(Task brief) Restate the listing below line for line and word for word, without the pictures.

#####

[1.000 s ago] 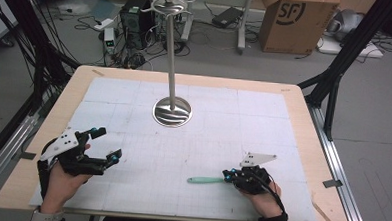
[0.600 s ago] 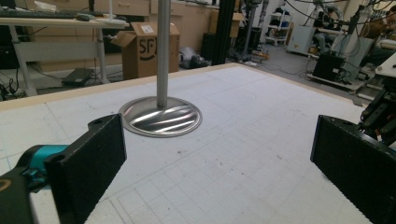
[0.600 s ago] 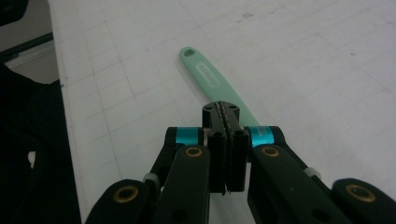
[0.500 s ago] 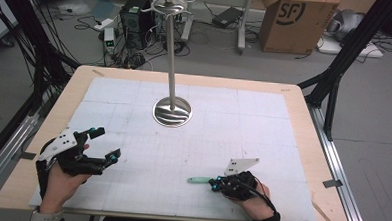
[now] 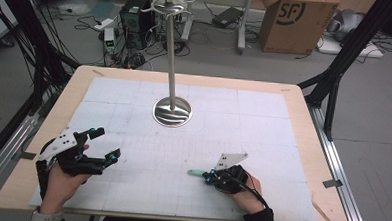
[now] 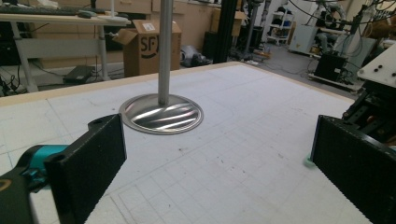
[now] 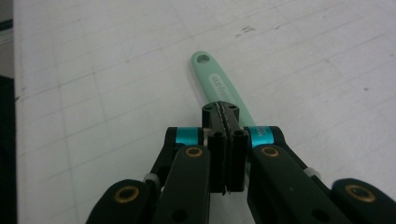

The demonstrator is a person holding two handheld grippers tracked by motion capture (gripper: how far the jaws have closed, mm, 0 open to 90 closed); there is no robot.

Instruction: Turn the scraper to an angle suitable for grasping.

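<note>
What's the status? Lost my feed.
Left gripper open, idle. Right gripper shut over mint handle lying on mat. Hook stand well clear.

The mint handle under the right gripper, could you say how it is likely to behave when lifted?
The mint handle looks like flat moulded plastic, so probably stiff and light. Lying flat on the mat, it seems unlikely to roll. Its smooth surface may slip or pivot, since the right gripper has its jaws together above its near end.
</note>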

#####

(Task result)
[1.000 s ago] 
[0.600 s ago] 
[0.600 s ago] 
[0.500 s ago] 
[now] 
[now] 
[now] 

The demonstrator is a person holding two handheld grippers tracked by motion capture (gripper: how far the jaws have closed, mm, 0 open to 90 closed); there is no robot.

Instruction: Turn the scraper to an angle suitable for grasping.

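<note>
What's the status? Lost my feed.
Left gripper open, idle. Right gripper shut over mint handle lying on mat. Hook stand well clear.

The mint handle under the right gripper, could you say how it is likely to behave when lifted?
The mint handle looks like flat moulded plastic, so probably stiff and light. Lying flat on the mat, it seems unlikely to roll. Its smooth surface may slip or pivot, since the right gripper has its jaws together above its near end.
</note>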

This completes the output for the exercise.